ISLAMABAD, Feb 1: British scholar Alastair Lamb, known for his studies on the Kashmir dispute, endorsed here on Wednesday “the regional approach” that President Gen Pervez Musharraf proposed in October 2004 for resolving the dispute.

“In a way this is the new ball game. This initiative should not be dismissed or ignored,” he said in a “public talk” on Jammu and Kashmir dispute organized by the Institute of Strategic Studies Islamabad (ISSI).

Prof Lamb, who has produced several well-researched books on the Kashmir dispute, said that Jammu and Kashmir had never been a “single entity” and partition of the territory as a solution had been discussed from the very beginning of the dispute.

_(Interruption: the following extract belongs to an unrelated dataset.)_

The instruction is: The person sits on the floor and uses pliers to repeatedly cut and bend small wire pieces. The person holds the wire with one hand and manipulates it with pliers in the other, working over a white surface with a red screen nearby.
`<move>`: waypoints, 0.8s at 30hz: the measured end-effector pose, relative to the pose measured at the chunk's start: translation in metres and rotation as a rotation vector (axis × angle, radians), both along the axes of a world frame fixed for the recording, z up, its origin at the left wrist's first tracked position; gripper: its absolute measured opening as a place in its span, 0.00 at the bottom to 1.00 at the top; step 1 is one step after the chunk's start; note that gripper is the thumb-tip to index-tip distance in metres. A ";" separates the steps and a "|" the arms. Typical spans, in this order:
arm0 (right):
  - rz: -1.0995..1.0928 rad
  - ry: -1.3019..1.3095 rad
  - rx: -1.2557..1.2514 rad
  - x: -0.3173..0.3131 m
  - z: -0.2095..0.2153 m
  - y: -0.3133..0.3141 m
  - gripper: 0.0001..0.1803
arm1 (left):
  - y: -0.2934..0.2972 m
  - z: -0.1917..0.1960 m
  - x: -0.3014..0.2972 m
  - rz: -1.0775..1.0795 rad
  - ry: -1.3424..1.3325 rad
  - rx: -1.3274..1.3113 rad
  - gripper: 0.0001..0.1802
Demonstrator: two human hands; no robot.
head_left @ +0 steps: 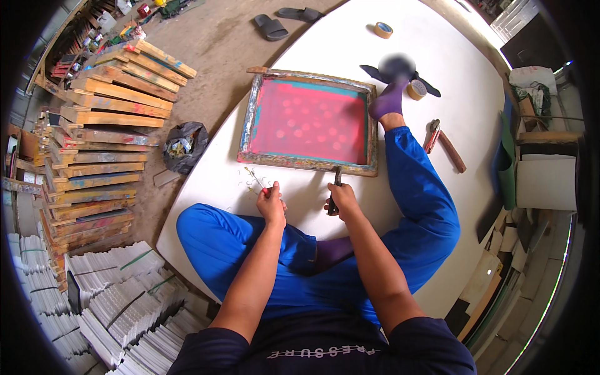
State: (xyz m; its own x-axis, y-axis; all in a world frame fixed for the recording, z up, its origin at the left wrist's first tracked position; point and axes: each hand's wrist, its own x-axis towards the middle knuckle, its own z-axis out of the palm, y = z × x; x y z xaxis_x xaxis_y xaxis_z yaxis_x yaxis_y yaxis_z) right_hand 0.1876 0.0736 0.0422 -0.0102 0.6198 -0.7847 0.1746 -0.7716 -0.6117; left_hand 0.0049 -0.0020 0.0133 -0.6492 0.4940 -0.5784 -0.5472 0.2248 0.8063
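Note:
A screen-printing frame (370, 140) with pink-red mesh and a worn, paint-stained wooden border lies flat in front of me. My left hand (272, 205) is closed around the red handle of a screwdriver (267, 192), its thin shaft pointing up and left toward small bits scattered on the white surface. My right hand (345, 203) is wrapped round a dark-handled tool (334, 203), which looks like pliers. Its top end is at the frame's near edge; whether it touches the wood I cannot tell.
A red-handled cutter-like tool (432, 135) and a brown stick (452, 152) lie right on the white board (425, 25). Tape rolls (383, 30) sit farther off. Wooden frames (119, 119), a black bag (185, 147) and bundled white sheets (119, 275) stand left. My legs flank the work.

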 end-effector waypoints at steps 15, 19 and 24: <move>0.086 -0.321 0.073 -0.003 -0.008 0.000 0.12 | 0.003 0.004 0.011 -0.058 -0.018 0.070 0.16; 0.077 -0.239 0.094 0.002 -0.005 -0.001 0.10 | 0.005 0.002 0.011 -0.070 0.002 0.040 0.16; 0.023 -0.015 0.089 0.013 -0.014 -0.002 0.14 | 0.002 0.000 0.009 -0.076 0.037 0.045 0.17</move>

What impressed the professor about President Musharraf was that for the first time a Pakistani government leader gave “a direction” to resolving the issue. His ideas reflected “detached analysis” of the complexities of the dispute and his approach to the possible solution represented Sir Owen Dixon’s line that proposed plebiscite on regional basis.

A study that Lord Mountbatten had got done on the future of Kashmir just before he affected the partition of British India had suggested partition of the princely state, the professor said.

But when he went to India Office Library where it was kept he found it had disappeared.

From the very start of the conflict in Kashmir, India and Pakistan were agreed that the dispute be resolved through a plebiscite. Two powerful officials, V.P. Menon of India and Chaudhry Mohammad Ali of Pakistan, met on November 8, 1947 and discussed details of holding a plebiscite, he said.

Both sides also agreed to take the issue to the United Nations Security Council jointly but to placate Pandit Nehru Pakistan allowed the privilege to India. But India, betraying joint action, went there as a complainant.

Prof Lamb said the Nehru Papers, published in India, reveal that in a letter to Nehru on November 18, 1948, Pakistani Prime Minister Liaquat Ali Khan proposed plebiscite in the Valley.

Five years later, another Pakistani premier, Mohammad Ali Bogra, repeated the proposal to Nehru when tensions again flared up in Kashmir with dismissal and imprisonment of pro-India Sheikh Abdullah. But Nehru’s response was that it was not the moment to do that.

Asked how India could be brought to “reconciliation”, the British scholar said “the problem is to reconcile the acceptability of a theoretical basis” of a solution.

“There are no obstacles on the part of the UN Security Council (to reach a solution) but only obstacles on the part of both parties,” he said.

“Objections are put about the implementation (of plebiscite) because neither party wanted a solution,” he added.